Além de “Só Nós 2”, o tarraxo excêntrico que finaliza o álbum, a maioria do “O Meu Estilo” situa-se em algum lugar em torno dos 130 BPM, um tantinho mais lento que o kuduro. Mas classificá-lo dentro do estilo afro house, no entanto, seria limitá-lo. O som tem um fogo ancestral lento demais para ser o primeiro e um muita obscuridade para ser o último. Nigga Fox esculpiu portais entre esses dois reinos existentes com seu próprio som psicotrópico.

Esses sintetizadores peculiares e síncopes agressivas não são muito bem-vindas nas casas noturnas mais cosmopolitas da cidade, um problema que os fundadores do Principe e os artistas das gravadoras querem consertar. “Hoje em dia, mais e mais jovens brancos e negros dançam juntos, embora com muitas coisas maravilhosas, está sendo um processo gradativo e diplomático para os casos mais tímidos”, diz Pedro. Uma vez por mês, você pode encontrar Fox e sua família Principe no Musicbox, uma casa noturna de tamanho médio em Lisboa que costuma deixar suas portas abertas até as sete horas da manhã. Aqui, DJs locais são esperados para tocarem suas próprias produções, ao invés de inundar o público com músicas africanas aprovadas pelo mainstream ou hip-hop americano.

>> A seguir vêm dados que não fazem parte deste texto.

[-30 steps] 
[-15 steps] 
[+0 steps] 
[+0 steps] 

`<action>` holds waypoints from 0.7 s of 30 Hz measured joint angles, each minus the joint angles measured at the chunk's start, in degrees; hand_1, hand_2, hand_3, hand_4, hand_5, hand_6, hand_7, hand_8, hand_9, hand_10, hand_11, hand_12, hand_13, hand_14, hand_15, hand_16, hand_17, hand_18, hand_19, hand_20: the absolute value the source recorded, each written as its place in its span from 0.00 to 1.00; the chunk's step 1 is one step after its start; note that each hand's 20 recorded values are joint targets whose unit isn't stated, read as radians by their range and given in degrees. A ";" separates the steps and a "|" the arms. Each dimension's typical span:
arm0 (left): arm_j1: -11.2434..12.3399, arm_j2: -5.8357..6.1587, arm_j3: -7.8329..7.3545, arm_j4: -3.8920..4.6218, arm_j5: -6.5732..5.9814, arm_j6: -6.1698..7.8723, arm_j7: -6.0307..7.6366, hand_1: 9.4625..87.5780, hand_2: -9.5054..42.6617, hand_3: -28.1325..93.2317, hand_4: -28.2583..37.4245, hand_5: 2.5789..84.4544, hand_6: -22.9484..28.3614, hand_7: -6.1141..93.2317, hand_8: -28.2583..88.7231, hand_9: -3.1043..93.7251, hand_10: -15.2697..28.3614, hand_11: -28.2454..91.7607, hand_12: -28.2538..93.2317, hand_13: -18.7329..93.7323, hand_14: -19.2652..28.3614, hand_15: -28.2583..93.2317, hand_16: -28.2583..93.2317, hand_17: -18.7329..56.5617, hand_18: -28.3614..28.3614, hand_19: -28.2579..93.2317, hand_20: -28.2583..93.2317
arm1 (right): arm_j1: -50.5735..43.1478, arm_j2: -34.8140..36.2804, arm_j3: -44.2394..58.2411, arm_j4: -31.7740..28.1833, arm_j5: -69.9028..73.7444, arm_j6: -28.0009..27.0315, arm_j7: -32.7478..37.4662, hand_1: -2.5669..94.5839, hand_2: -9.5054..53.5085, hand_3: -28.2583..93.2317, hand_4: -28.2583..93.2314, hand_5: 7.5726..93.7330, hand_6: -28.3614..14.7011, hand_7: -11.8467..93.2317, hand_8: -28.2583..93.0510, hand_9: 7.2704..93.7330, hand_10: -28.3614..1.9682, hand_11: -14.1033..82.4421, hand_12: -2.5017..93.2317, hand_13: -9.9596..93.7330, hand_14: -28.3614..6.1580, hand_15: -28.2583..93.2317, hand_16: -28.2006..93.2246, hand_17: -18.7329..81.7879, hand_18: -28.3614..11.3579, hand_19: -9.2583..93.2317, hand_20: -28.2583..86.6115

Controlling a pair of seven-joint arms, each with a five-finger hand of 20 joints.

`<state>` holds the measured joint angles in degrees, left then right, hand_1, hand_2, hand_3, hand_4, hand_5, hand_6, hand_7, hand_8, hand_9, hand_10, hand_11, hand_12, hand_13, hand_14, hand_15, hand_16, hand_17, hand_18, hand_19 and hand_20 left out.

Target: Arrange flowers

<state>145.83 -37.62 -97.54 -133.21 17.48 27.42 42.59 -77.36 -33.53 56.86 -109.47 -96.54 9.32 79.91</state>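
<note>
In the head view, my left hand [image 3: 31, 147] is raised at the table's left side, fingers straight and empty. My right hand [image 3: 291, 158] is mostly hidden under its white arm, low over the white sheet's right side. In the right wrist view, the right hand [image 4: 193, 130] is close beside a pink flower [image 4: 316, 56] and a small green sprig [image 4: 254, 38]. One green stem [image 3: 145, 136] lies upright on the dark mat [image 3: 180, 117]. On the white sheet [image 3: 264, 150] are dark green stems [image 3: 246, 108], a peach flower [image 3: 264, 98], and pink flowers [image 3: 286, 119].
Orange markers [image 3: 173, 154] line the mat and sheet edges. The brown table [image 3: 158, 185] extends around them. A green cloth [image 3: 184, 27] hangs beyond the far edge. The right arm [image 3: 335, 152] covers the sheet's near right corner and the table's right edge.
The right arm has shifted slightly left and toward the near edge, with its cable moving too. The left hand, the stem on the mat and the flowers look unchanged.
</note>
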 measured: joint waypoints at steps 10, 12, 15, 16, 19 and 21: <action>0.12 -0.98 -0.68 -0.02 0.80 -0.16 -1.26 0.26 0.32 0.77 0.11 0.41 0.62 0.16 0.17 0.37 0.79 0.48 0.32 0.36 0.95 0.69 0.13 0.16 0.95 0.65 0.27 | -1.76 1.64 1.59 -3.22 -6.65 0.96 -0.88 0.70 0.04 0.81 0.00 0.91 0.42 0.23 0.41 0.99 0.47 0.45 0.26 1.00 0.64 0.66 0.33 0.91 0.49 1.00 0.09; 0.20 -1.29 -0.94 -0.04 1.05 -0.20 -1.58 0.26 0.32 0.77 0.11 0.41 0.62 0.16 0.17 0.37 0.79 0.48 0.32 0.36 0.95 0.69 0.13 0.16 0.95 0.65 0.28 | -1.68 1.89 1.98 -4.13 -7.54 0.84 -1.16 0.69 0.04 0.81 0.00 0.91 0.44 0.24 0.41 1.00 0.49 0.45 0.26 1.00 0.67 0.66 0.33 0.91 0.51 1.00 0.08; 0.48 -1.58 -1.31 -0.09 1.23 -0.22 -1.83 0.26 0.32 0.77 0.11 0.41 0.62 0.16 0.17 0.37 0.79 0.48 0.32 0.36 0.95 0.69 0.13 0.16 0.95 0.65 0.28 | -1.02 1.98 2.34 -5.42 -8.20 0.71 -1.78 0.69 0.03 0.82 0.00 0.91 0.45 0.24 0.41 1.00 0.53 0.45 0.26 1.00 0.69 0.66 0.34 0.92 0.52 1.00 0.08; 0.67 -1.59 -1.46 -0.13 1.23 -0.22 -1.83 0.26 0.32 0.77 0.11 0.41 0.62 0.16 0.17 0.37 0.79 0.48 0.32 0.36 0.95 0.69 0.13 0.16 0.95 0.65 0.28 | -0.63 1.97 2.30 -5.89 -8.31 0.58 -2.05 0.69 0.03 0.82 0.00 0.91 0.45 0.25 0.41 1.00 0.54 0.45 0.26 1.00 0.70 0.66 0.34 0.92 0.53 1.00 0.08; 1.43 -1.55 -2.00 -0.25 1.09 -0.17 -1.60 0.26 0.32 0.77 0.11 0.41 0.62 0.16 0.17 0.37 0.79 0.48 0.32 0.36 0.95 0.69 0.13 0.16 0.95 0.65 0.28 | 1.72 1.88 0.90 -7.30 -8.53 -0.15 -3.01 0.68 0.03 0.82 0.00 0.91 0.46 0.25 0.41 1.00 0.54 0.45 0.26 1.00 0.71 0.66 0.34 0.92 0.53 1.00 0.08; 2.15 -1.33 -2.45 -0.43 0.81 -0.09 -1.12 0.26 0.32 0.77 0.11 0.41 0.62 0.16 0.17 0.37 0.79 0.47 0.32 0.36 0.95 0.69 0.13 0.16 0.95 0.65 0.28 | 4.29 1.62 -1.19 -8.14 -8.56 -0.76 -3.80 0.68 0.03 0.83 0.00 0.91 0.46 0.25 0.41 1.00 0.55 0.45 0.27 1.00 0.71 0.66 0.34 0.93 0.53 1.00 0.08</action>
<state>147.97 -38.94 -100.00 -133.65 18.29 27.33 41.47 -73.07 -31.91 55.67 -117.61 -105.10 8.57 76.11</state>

Penso bastante sobre o porquê desse tipo de música ser geralmente  amontoado no temida tag world music, e como isso afeta seu lugar dentro da espírito das casas noturnas. Gomes espera que os artistas que trabalham com ele sejam celebrados pela suas próprias personalidades ao invés da pecha de exótico. “O artistas com quem trabalho são todos indivíduos diferentes”, conta. “Tenho certeza que as recepções serão tão diversas quanto eles.” A galera do Principe Discos está no meio de estabelecer um precedente importante em como trazer música assim para um público mais abrangente, e espero que os outros selos de world music anotem algumas dicas. “Nós queríamos ter certeza que oferecemos um contexto e estrutura para esses incríveis produtores e DJs se dedicarem nesse trabalho, porque isso não estava acontecendo antes”, diz Gomes. “A música feita nessas vizinhanças não saíam de lá. Nós sentimos que podíamos contribuir em mudar isso gradativamente e de uma maneira mais sustentável.”

Com uma combinação de um talento como Nigga Fox e a dedicação de seus artistas, a família Principe está solidificada. Espera-se que mais dessa música saia dos cantos escondidos das redes sociais e faça seu caminho para o destaque internacional.